When I was a teenager, my school would receive the occasional bomb threat. The student council donut sale would be relocated to the parking lot farthest from the campus buildings. As the police were arriving, someone would crank up their car’s cassette deck, and we’d dance while crossing our fingers that the Spanish exam or the History essay would be delayed. Not once did I think those violent threats were real. I believed then that if I was with a group, be it classmates, choir members, family, or friends, I was safe. Out on my bicycle after dark, in a parking lot by myself, all bets were off. But the group, the herd, was safe. My children have grown up under a different sun.
For different reasons, neither of my children have ever really loved school. They are both smart enough, have some deep interests, and have some close friends. But they’ve always felt more supported, understood, and indeed safer outside of school. And even though I’ve looked forward to their summers as much as they have, I’ve lived in denial of any threat to them that my husband and I couldn't manage.
My youngest was six when the Sandy Hook massacre happened. I don’t remember which shooting had preceded it, but my older son was aware of such events, and I had to intercept him so that he would not mention it in front of his younger brother. We didn’t want anything to frighten the six year old from school, now that he’d gotten through his pre-school biting phase and was in a class with a teacher he liked. Not being a TV news family, as long as the older brother didn’t talk out of turn, we could successfully control the message. He didn't and we moved forward.
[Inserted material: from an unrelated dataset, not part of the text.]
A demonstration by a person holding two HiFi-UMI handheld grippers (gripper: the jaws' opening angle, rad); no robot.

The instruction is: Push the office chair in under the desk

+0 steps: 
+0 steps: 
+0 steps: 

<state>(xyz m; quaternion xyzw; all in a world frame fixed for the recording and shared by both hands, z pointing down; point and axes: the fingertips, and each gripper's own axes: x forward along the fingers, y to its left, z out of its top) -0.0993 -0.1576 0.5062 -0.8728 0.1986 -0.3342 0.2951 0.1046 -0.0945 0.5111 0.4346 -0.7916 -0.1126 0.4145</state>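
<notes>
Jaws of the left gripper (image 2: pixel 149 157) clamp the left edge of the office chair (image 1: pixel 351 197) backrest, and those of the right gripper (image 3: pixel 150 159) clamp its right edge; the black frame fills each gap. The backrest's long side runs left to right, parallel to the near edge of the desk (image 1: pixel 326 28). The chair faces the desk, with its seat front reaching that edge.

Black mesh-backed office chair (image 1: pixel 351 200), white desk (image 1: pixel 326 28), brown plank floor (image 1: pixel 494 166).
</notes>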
A few years later, that same older brother was an 8th grader and his school did some "unit" in his health class on the Columbine shooting. He came home distraught. Several years before he chose a black trench coat at the army surplus store as a part of a spy costume. “Sounds like you’re looking for something like ‘The Spy who Came in From the Cold’ the proprietor named Sid had said. My son loved the coat and wanted to wear it long after Halloween had come and gone. But I knew the associations people would make so I hid it. “Now I know why you didn't want me to wear that coat,” he said through his 8th grade tears. “Why would people do that, Mom? I don’t want to go to school tomorrow. They’re going to show more video. I can’t stand it.” “Okay, you can stay home. You don’t have to be exposed to that.”
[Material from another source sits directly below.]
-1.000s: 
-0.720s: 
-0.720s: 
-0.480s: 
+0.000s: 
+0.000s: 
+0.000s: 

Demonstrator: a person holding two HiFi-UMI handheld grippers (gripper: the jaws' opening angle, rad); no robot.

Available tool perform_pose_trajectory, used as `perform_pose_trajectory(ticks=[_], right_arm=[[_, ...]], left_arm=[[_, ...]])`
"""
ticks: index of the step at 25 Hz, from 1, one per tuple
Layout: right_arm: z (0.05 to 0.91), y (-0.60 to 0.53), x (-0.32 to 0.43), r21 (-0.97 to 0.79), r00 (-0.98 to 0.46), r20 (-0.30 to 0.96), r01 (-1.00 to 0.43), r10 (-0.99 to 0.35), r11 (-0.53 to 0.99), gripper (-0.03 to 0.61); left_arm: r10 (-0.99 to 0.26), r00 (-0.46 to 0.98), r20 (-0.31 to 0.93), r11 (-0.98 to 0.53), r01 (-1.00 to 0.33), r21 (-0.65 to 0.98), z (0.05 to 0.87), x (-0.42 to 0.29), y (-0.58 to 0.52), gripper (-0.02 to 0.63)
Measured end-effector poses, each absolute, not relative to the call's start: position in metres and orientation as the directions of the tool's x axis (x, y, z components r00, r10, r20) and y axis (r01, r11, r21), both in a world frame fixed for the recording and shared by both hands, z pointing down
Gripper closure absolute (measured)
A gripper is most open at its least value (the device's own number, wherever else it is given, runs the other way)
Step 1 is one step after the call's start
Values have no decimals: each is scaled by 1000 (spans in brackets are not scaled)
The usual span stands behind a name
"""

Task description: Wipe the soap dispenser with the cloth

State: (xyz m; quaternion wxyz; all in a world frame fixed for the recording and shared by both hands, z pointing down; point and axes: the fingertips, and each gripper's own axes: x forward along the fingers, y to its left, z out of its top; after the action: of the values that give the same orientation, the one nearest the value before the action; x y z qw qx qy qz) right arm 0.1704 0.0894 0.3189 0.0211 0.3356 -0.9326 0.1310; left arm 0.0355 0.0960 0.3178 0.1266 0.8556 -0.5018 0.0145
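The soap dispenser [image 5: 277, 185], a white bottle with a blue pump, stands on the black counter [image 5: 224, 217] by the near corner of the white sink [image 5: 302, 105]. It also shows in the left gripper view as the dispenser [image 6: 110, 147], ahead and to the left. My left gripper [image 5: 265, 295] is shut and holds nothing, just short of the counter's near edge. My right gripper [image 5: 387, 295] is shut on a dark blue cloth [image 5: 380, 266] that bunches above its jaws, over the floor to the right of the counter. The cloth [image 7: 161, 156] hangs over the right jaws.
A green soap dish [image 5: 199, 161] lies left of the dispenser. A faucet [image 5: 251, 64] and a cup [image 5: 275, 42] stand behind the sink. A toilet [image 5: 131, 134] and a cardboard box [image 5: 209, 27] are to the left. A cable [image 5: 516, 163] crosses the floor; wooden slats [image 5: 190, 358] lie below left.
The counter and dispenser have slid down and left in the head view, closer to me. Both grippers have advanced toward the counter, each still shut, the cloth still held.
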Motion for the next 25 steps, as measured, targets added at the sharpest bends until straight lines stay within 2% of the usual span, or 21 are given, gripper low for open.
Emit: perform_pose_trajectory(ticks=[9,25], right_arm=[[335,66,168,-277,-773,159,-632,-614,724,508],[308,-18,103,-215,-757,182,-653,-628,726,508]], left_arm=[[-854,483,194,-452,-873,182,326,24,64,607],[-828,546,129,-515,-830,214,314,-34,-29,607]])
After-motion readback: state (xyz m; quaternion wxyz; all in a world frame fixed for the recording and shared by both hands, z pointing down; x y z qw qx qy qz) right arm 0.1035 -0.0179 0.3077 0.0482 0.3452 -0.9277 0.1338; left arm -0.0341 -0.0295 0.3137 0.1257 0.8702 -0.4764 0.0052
I thought that Sandy Hook would make the difference, that law makers, apparently paralyzed by the NRA’s largesse, would finally say to hell with it, pass some laws, lead us back from the cliff. But they didn’t. Then, Parkland, Florida. Those brave teenagers, bold and pure in their grief and anger. Surely, they could get it done. That’s what I told my then sophomore as he headed out the door in his orange tee-shirt to the school walk out against gun violence. As the years role on I’ve finally accepted that no one - Black, white, brown, gay, straight, Jewish, Christian, Muslim, the very old, the very young –is safe anywhere - the grocery store, the college campus, the night club, the elementary, middle, or high school, the outdoor concert, the movie theater, the workplace, the warehouse, the synagogue, the church, the mosque, the mall, the street – which mass shooting venues have I missed? Oddly, I still hope that some Republican politician will be sickened enough by the bile in their throats to act as they witness yet another shooting. I am disappointed every time.
A few months ago, my current high schooler skipped his afternoon classes. We were furious, verbally loaded for bear when he arrived home. As I launched into my tirade, he stopped me. “Mom, we heard there was going to be a shooting, so we left.” I went silent. Maybe he was playing me. Teenagers do. Would I doubt him in that moment? Not on your life. “If you’re worried about something like that again, call me and I’ll come get you out of school. Go do your work, and I’ll call you for dinner.” It’s not happened again.
A little bird seeks shelter on our front porch from time to time. He showed up last night and I was relieved. I see him as a good omen, an encouragement that we will somehow get these boys successfully to adulthood. But I wonder, as my teenager must too, how we can send him to school the day after something like Uvalde happens. To quote another writer, parents should not have to live like this, in an “as if” world, as if these children, teenagers, elders, adults, indeed any of us are safe, particularly when we know actions to take and policies to enact that will help. And so I wait, send up a prayer for all who suffer, and listen for the front door to open and my boy to come home.